§ **Task prompt**
Restate all of the records below exactly. Do not carry over any image.

§ **Extracted entries**

++++++++

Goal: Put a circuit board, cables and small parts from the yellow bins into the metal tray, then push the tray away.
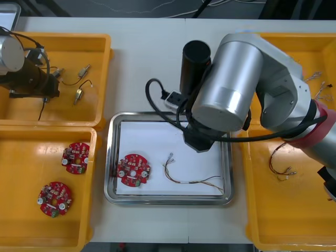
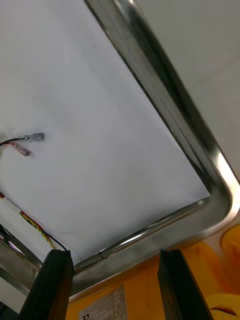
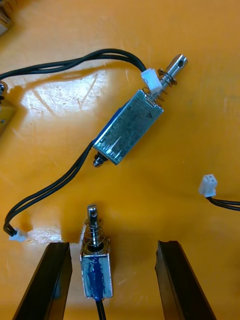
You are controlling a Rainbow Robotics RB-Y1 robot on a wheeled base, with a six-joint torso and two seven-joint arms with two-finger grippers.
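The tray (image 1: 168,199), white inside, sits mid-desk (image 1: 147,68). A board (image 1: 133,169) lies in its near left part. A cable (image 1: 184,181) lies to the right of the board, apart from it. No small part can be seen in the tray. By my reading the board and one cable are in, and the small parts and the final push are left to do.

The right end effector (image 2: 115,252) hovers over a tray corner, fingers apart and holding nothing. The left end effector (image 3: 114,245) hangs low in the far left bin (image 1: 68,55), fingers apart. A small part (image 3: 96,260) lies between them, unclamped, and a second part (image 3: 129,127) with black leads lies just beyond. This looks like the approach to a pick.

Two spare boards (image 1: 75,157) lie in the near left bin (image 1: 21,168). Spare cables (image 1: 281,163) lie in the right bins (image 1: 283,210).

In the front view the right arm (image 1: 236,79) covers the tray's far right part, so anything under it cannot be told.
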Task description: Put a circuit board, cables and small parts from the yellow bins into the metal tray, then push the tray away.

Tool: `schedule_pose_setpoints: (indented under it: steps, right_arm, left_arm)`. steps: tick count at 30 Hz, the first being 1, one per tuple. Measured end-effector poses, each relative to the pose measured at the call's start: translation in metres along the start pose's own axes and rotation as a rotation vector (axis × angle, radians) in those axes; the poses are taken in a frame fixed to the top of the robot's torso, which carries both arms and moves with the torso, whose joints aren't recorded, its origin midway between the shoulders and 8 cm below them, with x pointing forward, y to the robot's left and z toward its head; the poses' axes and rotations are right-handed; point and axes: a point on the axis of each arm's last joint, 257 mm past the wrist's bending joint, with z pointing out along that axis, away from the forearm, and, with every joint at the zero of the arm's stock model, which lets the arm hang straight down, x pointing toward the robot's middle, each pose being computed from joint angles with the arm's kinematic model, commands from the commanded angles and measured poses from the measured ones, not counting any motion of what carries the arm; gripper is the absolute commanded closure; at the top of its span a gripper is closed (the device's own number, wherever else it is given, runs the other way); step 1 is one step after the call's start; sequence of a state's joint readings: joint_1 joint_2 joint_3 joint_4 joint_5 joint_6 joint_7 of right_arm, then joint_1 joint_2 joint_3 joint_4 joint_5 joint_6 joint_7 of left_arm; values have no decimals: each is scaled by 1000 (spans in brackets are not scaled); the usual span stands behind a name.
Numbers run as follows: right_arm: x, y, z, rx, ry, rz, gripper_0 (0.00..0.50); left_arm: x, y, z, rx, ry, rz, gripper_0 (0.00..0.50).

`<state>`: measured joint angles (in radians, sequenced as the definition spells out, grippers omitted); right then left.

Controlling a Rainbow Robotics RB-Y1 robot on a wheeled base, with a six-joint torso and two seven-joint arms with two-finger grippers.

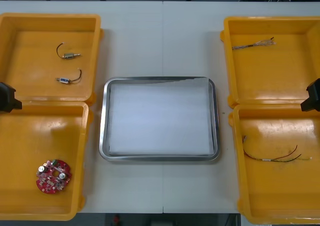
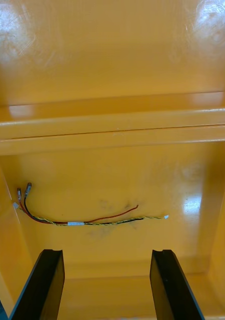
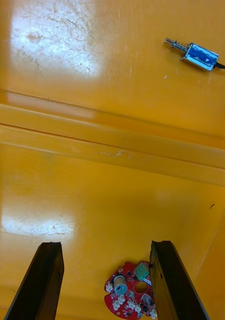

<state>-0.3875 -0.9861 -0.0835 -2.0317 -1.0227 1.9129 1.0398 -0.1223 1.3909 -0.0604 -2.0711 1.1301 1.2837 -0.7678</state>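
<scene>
Both pairs of jaws are standing wide apart and holding nothing: the left jaws are hanging over the near left yellow bin (image 1: 30, 136), the right jaws over the near right yellow bin (image 1: 280, 196).

The round red circuit board (image 1: 53, 176) is lying flat toward the desk's near left corner. In the left wrist view it is sitting close against one jaw rather than midway between them, so a straight descent is risking a jaw landing on its components.

The red, yellow and black cable (image 2: 87, 220) is lying flat on the right bin's floor. Being so thin, it is looking apt to slip from a pinch or leave the jaws scraping plastic.

A small metal part (image 1: 70, 55) and a second small metal part (image 1: 65, 80) are resting in the far left yellow bin (image 1: 30, 31), and a twisted cable (image 1: 252, 44) in the far right yellow bin (image 1: 270, 81).

Bin walls are rising around every piece, so anything carried is needing lift before crossing.

The metal tray (image 1: 103, 121), white inside, is sitting mid-desk with bare strips on either side. Open desk (image 1: 162, 41) is running beyond it to the far edge, giving room for the push.
</scene>
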Motion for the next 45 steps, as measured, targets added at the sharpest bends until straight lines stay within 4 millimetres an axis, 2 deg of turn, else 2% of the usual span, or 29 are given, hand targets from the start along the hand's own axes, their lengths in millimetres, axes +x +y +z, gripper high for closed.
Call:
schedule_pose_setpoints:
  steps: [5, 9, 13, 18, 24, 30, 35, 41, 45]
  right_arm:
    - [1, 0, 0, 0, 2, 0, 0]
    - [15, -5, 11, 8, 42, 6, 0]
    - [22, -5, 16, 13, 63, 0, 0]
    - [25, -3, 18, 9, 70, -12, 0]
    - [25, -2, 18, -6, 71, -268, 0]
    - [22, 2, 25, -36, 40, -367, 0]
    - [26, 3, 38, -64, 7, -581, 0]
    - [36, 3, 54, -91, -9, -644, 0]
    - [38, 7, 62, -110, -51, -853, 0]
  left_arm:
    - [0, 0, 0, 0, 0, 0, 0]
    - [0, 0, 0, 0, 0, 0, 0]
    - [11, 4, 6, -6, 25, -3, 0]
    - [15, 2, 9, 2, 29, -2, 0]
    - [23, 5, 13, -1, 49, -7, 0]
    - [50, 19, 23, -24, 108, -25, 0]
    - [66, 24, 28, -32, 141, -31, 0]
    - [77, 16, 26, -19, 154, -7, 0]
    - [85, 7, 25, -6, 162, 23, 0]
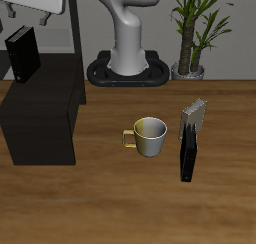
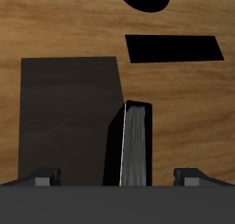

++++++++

§ **Response**
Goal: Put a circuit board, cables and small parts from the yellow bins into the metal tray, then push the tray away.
You are controlling a Rainbow Robotics RB-Y1 robot on a wheeled base, with a six-joint torso and two seven-joint arms with two-finger grippers.
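The tray (image 1: 168,199), white inside, sits mid-desk (image 1: 147,68). A board (image 1: 133,169) lies in its near left part. A cable (image 1: 184,181) lies to the right of the board, apart from it. No small part can be seen in the tray. By my reading the board and one cable are in, and the small parts and the final push are left to do.

The right end effector (image 2: 115,252) hovers over a tray corner, fingers apart and holding nothing. The left end effector (image 3: 114,245) hangs low in the far left bin (image 1: 68,55), fingers apart. A small part (image 3: 96,260) lies between them, unclamped, and a second part (image 3: 129,127) with black leads lies just beyond. This looks like the approach to a pick.

Two spare boards (image 1: 75,157) lie in the near left bin (image 1: 21,168). Spare cables (image 1: 281,163) lie in the right bins (image 1: 283,210).

In the front view the right arm (image 1: 236,79) covers the tray's far right part, so anything under it cannot be told.
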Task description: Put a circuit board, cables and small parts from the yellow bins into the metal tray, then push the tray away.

Tool: `schedule_pose_setpoints: (indented under it: steps, right_arm, left_arm)`. steps: tick count at 30 Hz, the first being 1, one per tuple. Measured end-effector poses, each relative to the pose measured at the call's start: translation in metres along the start pose's own axes and rotation as a rotation vector (axis × angle, radians) in those axes; the poses are taken in a frame fixed to the top of the robot's torso, which carries both arms and moves with the torso, whose joints aren't recorded, its origin midway between the shoulders and 8 cm below them, with x pointing forward, y to the robot's left and z toward its head; the poses' axes and rotations are right-handed; point and axes: a point on the axis of each arm's last joint, 257 mm past the wrist's bending joint, with z pointing out along that axis, away from the forearm, and, with every joint at the zero of the arm's stock model, which lets the arm hang straight down, x pointing toward the robot's middle, each pose being computed from joint angles with the arm's kinematic model, commands from the commanded angles and measured poses from the measured ones, not counting any motion of what carries the arm; gripper is the absolute commanded closure; at the top of its span a gripper is closed (the device's own number, wherever else it is given, runs the other way); step 1 is one step after the call's start; sequence of a state's joint readings: joint_1 joint_2 joint_3 joint_4 joint_5 joint_6 joint_7 of right_arm, then joint_1 joint_2 joint_3 joint_4 joint_5 joint_6 joint_7 of left_arm; values have no decimals: each is scaled by 1000 (spans in brackets are not scaled); the usual span stands behind a name.
Numbers run as follows: right_arm: x, y, z, rx, ry, rz, gripper_0 (0.00..0.50); left_arm: x, y, z, rx, ry, rz, gripper_0 (0.00..0.50).

`<state>`: measured joint angles (in radians, sequenced as the definition spells out, grippers omitted); right then left.

Controlling a Rainbow Robotics RB-Y1 robot on a wheeled base, with a six-joint torso and two seven-joint arms with two-finger grippers.


<state>-0.3875 -0.9861 -0.0835 -2.0317 -1.0227 1.9129 1.0398 -0.1223 1.3909 -0.0604 -2.0711 1.1301 1.2837 -0.7678</state>
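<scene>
Both pairs of jaws are standing wide apart and holding nothing: the left jaws are hanging over the near left yellow bin (image 1: 30, 136), the right jaws over the near right yellow bin (image 1: 280, 196).

The round red circuit board (image 1: 53, 176) is lying flat toward the desk's near left corner. In the left wrist view it is sitting close against one jaw rather than midway between them, so a straight descent is risking a jaw landing on its components.

The red, yellow and black cable (image 2: 87, 220) is lying flat on the right bin's floor. Being so thin, it is looking apt to slip from a pinch or leave the jaws scraping plastic.

A small metal part (image 1: 70, 55) and a second small metal part (image 1: 65, 80) are resting in the far left yellow bin (image 1: 30, 31), and a twisted cable (image 1: 252, 44) in the far right yellow bin (image 1: 270, 81).

Bin walls are rising around every piece, so anything carried is needing lift before crossing.

The metal tray (image 1: 103, 121), white inside, is sitting mid-desk with bare strips on either side. Open desk (image 1: 162, 41) is running beyond it to the far edge, giving room for the push.
</scene>
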Motion for the next 45 steps, as measured, targets added at the sharpest bends until straight lines stay within 4 millimetres an axis, 2 deg of turn, else 2% of the usual span, or 29 are given, hand targets from the start along the hand's own axes, their lengths in millimetres, axes +x +y +z, gripper high for closed.
Call:
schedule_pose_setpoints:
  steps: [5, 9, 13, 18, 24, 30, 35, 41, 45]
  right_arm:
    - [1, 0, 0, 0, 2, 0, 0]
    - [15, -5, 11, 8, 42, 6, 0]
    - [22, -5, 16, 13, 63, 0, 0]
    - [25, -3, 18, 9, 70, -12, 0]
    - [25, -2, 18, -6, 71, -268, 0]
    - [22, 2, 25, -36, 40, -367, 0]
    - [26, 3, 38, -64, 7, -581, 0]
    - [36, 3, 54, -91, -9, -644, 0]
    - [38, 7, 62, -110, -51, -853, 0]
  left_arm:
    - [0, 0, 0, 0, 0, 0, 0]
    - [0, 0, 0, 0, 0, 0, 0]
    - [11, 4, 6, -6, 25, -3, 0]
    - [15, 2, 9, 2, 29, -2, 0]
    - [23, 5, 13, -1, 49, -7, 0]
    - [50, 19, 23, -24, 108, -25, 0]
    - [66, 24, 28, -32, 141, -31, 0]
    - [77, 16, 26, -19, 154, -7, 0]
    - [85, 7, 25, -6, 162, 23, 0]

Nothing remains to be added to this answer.